Home About The Codist RSS Feed

You've Built a Great Technology, Now What? (My Dilemma)
Jul 10, 2007 12:24 perm link Readers: 769

This post is a little different, in that I don't have any clever answer or solution to blog about. The issue is this: I've spent the last few months building a search technology that's a little different than anything I've seen done; it's actually more of a "research engine" in fact. The questions are pretty basic: is it worth something and what do I do with it?

Now I'm not going to lay out everything here in any great detail, but bear with me in my search for answers (a pun). I hope in this process others can learn from my experience.

I've built a functional prototype and wrote a paper on the concept, enough to see it has merit. Most search technologies are focused on finding something you already know something about (buy ipod). What if you really aren't sure what you are looking for? Before you laugh and think this is a dumb question, imagine being a patent examiner looking for prior art, or an FBI agent looking for evidence, or a writer researching a story. In all these cases your knowledge of what constitutes an "answer" isn't well know up front. You need to examine a large body of information with only a vague idea of where to start. You'll know answers when you see them.

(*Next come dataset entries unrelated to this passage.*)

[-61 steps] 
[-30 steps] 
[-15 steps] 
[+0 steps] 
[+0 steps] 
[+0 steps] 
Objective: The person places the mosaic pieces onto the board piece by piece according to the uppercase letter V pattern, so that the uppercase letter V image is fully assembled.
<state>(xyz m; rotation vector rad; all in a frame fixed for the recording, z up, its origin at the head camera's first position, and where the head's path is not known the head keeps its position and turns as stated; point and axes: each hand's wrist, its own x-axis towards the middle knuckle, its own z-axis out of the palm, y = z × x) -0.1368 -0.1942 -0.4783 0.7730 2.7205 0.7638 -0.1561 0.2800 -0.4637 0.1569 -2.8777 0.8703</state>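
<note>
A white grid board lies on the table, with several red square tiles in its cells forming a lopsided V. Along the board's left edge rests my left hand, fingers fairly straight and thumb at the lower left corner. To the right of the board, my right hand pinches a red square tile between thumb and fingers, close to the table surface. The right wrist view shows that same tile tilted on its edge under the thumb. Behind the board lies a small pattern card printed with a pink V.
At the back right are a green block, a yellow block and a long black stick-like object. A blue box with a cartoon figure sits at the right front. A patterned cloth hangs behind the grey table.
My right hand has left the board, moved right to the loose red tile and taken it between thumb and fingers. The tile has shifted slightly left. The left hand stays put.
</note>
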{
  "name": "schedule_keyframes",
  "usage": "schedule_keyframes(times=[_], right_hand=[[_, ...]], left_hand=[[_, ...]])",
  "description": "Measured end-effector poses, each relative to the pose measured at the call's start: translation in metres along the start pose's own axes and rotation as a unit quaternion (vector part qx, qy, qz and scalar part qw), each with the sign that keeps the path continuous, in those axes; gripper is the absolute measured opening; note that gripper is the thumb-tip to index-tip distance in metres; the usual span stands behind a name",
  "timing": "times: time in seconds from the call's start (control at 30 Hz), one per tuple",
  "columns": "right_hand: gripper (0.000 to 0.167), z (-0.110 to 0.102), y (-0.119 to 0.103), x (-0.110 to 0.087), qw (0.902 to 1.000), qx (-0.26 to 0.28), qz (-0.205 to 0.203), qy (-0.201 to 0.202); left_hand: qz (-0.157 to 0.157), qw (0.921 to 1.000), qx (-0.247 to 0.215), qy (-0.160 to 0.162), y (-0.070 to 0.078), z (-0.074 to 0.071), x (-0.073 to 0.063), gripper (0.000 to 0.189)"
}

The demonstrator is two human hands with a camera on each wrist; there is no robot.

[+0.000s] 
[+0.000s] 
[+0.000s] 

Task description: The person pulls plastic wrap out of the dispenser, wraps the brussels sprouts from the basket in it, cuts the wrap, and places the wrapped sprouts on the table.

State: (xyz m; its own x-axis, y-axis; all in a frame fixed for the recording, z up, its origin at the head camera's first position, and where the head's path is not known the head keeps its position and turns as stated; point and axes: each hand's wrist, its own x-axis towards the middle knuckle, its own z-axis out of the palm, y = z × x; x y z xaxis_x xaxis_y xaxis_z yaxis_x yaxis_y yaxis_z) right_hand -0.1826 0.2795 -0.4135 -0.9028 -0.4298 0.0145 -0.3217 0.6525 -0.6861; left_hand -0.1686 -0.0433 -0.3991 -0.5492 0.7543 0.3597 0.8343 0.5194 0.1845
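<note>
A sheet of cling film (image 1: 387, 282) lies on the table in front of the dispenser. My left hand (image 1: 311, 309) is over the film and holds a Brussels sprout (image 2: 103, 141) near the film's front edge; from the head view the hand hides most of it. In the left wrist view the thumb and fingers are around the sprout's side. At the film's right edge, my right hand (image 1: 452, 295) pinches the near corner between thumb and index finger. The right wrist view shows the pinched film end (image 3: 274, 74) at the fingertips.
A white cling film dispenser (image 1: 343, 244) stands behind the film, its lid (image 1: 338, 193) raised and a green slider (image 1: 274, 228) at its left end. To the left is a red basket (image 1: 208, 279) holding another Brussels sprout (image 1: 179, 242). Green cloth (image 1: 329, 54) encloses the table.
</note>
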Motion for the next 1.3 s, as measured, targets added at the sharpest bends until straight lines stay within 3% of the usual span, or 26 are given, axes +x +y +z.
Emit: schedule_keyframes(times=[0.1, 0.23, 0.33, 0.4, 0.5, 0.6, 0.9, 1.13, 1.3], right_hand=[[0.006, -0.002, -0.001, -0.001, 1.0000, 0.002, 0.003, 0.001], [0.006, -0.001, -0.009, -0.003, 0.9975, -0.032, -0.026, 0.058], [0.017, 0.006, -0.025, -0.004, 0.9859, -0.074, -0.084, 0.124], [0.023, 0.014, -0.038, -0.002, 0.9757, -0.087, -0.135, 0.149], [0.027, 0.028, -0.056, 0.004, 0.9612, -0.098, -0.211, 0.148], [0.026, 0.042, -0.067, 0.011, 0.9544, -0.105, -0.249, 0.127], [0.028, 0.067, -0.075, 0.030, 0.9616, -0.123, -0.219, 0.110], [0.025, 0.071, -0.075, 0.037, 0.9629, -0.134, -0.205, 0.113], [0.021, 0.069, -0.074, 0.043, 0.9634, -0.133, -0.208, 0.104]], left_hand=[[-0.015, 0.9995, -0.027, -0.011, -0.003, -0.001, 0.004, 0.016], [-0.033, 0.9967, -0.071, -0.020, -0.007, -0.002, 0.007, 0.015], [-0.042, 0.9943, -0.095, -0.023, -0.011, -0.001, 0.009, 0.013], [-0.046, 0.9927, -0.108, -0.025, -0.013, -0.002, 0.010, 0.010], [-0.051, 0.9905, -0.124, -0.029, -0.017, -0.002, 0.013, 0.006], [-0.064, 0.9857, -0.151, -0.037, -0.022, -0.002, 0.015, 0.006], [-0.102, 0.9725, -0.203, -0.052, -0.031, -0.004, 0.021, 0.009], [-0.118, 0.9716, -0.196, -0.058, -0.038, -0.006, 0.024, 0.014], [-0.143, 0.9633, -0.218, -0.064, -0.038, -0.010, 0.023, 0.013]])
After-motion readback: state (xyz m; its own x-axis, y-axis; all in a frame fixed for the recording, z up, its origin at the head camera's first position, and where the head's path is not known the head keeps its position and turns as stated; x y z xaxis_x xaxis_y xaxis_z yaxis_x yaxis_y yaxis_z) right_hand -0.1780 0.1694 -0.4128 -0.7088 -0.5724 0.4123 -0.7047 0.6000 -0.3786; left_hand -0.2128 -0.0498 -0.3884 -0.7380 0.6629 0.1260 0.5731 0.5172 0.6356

That's what my technology is aimed at. I came up with this idea a decade ago but never had the time to work on it. I figured it was likely to be done by someone eventually but so far I haven't seen it. So instead of doing consulting (and making a living!) I took the time to build this to the point of knowing it works and being able to demonstrate it.

The possibilities are fairly obvious but the path is not.

(1) Startup on my own

(2) Startup with investment (VC)

(3) Find a partner (existing search or related company)

(4) Give it away

The major difficulty with all but #3 is that this is a technology not a product. It needs to scale to much larger document collections (my prototype is 18,000 small documents) and needs other infrastructure to make it a viable web application. Once it's scalable it needs tuning to whatever kind of document collections it will be applied to. One thing this won't do is replace search engines like Google; it's much more suited to vertical document collections not generic web pages.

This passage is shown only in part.